Hello,

I looked in dbSNP for existing variants in the interval chr20:256720-256730. There is one match at position ch20:256722. The corresponding sequence displayed is the following:

GAAAGGATTCTGGAAAAGTGAGCTG[G/T]AACAGAAAAGAACTGTCTCAATGGG

However when I look at this position in UCSC genome browser the reference sequence is different:

Leads to: tcaataatctg

Is is due to the fact that dbSNP does not use hg19? How can I know which reference sequence is used? Or is there another explanation?

Thanks for your help.

Try checking the current reference genome (hg38). You'll see that it matches.

First of all: thank you! I'm also using dbSNP build 141 at the moment, but I didn't realise it was the GRCh38/hg20 assembly until I randomly stumbled upon this question!

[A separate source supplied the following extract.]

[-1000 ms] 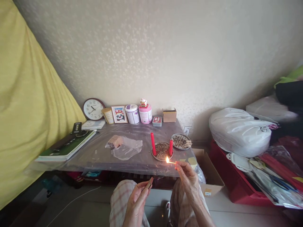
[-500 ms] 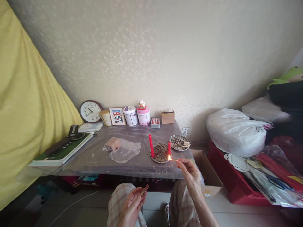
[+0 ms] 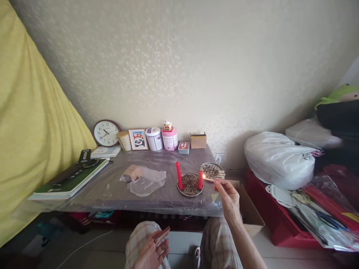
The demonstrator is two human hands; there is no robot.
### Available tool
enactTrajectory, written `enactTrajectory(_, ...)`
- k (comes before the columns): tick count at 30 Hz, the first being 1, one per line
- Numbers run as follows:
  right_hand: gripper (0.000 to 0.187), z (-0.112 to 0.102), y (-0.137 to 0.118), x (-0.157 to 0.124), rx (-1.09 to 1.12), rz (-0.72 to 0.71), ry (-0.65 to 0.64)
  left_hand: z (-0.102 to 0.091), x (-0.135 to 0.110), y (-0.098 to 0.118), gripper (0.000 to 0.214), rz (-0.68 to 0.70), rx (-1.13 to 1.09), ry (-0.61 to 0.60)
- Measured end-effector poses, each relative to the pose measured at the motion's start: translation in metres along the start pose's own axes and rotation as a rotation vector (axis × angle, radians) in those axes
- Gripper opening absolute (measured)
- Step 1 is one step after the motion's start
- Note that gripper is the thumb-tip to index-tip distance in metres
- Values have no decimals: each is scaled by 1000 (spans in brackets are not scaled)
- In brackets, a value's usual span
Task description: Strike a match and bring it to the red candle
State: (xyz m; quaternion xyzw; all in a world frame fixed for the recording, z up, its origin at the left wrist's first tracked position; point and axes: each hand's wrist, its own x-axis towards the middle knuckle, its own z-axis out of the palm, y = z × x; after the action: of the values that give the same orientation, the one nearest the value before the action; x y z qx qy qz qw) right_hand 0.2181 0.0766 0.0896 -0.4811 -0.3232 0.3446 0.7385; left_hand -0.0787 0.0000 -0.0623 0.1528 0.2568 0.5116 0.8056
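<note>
One plastic-covered surface (image 3: 112, 172) w/ the candle tray (image 3: 190, 195) near its front edge. 2nd round tray (image 3: 209, 164) sits behind & R of candle tray, approx. same size. R hand (image 3: 228, 196), just R of candle tray, is pinched narrow; L hand (image 3: 151, 252), in front & L of it, has fingers part-spread. Tall red candle (image 3: 178, 175) stands at candle tray's L side, short red candle (image 3: 200, 180) at its R. L hand holds small flat box (image 3: 162, 234). R fingertips hold lit match (image 3: 204, 177) at candle tray's R edge, flame just beside short candle; contact unclear.

Soft, muted light; match flame (image 3: 203, 176) glaring; floor (image 3: 92, 248) shadowed; edges stretched.
</note>
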Motion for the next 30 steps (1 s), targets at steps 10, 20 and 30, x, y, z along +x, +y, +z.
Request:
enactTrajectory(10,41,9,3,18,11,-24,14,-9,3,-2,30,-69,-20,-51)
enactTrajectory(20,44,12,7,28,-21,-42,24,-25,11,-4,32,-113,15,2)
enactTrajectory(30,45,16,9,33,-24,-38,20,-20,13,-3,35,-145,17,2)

You can access dbSNP build 141 in the GRCh37/hg19 assembly here: http://ftp.ncbi.nlm.nih.gov/snp/organisms/human_9606_b141_GRCh37p13/

while the GRCh38/hg20 assembly is here: http://ftp.ncbi.nlm.nih.gov/snp/organisms/human_9606_b141_GRCh38/

As you can read in the release notes of the latest dbSNP build, they have mapped their variants both to GRCh38 (hg20) and GRCh37(hg19):

dbSNP has released human Build 141 based on the GRCh38 assembly (http://www.ncbi.nlm.nih.gov/assembly/GCF_000001405.26/), as well as on the GRCh37.p13 assembly.

If you go for example to the dbSNP page for rs123, you can see that in the section "Integrated Maps" the genomic position in both assemblies is displayed, 7:24926827 in GRCh38 and 7:24966446 in GRCh37.13.

However, I don't think it's possible to search dbSNP with GRCH37 based positions ....

I would suggest to use the Variant Effect Predictor (VEP) (which is still GRCh37 based) to investigate if there are already known variants for the same genomic positions of your potential variants.

Hope this helps.

PS - The official names of the assemblies are GRCh37 and GRCh38, so please use these instead of hg19 and hg20.